I'm working on a 2D tile engine and looking for some general design and/or programming advice from more experienced programmers. What I want is an engine capable of handling both essentially limitless transition-free tilemaps (i.e., broken into chunks, loading the chunk the player is in and pre-loading adjacent chunks to make sure the player never sees an empty abyss at the edge of the screen) and Castlevania/Super Metroid style "rooms" of set size (for instance, an open overworld and segmented interior spaces). So, a few specific questions:
1. I've been using the Tile Engine and Level Editor from Kurt Jaegers' XNA 4.0 Game Development by Example as a starting point, but I'm finding they're fundamentally different from what I want to create (static tilemap class predefines a set const map size, tile size, number of layers, etc.)--rather than simply extending them as planned, I'm having to completely gut them to the point that I'm beginning to wonder if it would be more manageable to simply start fresh. I've managed to add support for maps with different properties (in such a way that the level editor still works, surprisingy), but it's messy. Thoughts?

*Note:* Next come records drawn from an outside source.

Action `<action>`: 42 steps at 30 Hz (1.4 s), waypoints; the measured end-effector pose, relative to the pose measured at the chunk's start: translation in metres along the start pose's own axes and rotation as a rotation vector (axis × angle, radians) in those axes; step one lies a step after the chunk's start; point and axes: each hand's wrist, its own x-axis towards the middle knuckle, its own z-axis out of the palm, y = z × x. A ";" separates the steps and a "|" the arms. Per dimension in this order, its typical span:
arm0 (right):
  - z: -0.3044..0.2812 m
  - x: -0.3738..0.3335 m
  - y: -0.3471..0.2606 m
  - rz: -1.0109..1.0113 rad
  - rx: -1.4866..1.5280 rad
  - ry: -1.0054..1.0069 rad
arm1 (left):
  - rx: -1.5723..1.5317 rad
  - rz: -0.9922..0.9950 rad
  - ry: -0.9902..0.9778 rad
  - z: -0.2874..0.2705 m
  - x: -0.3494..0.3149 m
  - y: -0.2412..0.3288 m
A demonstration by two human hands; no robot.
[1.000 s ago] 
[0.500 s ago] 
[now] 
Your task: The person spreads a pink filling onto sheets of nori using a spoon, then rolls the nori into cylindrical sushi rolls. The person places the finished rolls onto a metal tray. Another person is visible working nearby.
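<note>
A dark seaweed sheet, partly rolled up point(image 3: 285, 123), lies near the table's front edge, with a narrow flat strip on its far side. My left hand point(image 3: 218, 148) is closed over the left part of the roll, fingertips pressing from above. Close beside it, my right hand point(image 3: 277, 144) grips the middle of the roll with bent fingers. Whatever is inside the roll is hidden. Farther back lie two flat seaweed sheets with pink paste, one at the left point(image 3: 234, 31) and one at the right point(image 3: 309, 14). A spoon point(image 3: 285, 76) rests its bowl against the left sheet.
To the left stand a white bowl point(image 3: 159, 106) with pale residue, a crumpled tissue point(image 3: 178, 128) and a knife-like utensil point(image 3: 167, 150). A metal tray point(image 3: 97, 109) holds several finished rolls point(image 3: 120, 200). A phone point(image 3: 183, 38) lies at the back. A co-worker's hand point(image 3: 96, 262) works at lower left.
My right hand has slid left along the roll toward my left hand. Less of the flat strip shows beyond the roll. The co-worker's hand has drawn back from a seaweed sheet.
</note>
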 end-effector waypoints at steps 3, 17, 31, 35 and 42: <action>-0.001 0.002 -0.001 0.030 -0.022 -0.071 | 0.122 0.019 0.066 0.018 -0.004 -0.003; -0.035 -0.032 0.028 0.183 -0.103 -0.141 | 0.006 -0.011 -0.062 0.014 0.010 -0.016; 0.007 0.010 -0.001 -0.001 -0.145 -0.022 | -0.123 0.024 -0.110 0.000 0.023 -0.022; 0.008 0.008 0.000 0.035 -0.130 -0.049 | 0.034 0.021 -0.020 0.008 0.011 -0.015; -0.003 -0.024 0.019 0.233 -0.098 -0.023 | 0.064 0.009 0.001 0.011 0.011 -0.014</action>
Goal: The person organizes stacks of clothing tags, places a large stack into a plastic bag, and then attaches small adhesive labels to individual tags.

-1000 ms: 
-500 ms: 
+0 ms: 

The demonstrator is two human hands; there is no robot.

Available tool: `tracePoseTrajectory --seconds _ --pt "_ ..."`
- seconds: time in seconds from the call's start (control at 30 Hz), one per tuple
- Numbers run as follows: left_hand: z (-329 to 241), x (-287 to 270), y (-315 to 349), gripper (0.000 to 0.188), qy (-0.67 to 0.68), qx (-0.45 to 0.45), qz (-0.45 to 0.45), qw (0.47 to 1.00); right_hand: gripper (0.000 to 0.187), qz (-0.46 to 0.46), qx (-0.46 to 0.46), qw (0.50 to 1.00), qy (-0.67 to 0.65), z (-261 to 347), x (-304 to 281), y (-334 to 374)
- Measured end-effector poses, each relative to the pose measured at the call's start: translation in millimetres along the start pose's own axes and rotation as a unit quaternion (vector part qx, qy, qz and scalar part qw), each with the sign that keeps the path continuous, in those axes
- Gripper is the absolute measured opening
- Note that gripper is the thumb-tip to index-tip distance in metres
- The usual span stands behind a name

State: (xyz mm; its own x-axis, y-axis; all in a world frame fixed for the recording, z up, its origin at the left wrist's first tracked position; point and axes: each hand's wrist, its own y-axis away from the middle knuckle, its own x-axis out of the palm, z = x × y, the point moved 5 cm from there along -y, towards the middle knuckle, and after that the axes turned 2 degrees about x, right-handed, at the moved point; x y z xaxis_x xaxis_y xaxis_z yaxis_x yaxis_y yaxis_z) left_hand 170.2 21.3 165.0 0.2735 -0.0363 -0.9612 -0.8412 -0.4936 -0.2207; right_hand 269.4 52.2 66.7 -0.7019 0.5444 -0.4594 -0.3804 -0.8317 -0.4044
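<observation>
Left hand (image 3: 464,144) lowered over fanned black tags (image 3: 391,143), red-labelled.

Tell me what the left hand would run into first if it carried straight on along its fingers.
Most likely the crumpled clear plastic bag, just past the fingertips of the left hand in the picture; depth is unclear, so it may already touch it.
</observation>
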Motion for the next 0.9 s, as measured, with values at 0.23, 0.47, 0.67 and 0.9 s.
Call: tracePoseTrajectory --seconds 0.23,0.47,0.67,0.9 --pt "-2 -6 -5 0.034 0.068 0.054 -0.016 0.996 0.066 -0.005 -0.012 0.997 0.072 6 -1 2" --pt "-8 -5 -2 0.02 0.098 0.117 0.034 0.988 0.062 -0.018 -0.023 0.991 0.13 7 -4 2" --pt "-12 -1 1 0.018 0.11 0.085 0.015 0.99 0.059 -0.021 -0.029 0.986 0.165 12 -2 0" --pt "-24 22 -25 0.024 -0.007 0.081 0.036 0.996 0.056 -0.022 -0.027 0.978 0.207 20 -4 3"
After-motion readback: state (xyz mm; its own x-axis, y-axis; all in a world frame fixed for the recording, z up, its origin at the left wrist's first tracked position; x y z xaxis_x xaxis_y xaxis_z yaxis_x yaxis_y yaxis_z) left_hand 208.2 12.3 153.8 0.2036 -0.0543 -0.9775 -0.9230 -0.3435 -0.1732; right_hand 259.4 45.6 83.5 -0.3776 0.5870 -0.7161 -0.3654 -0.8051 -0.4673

2. Room-based tile engines are pretty easy to find info on, but I haven't been able to find any specific tutorials on how to code chunk-based tile maps. Anyone know of any? Specifically, I'm having trouble comprehending how to handle loading more than one tilemap, and how to get the camera to treat it as if it's all one giant map, only ceasing to scroll when it hits a place where there are no further chunks to load (the edge of the world). I assume I'll need to store the names (x,y coordinates) of all the chunks in an array to tell the engine which map files to load depending upon the coordinates of the chunk the player is in, but beyond that, I'm lost.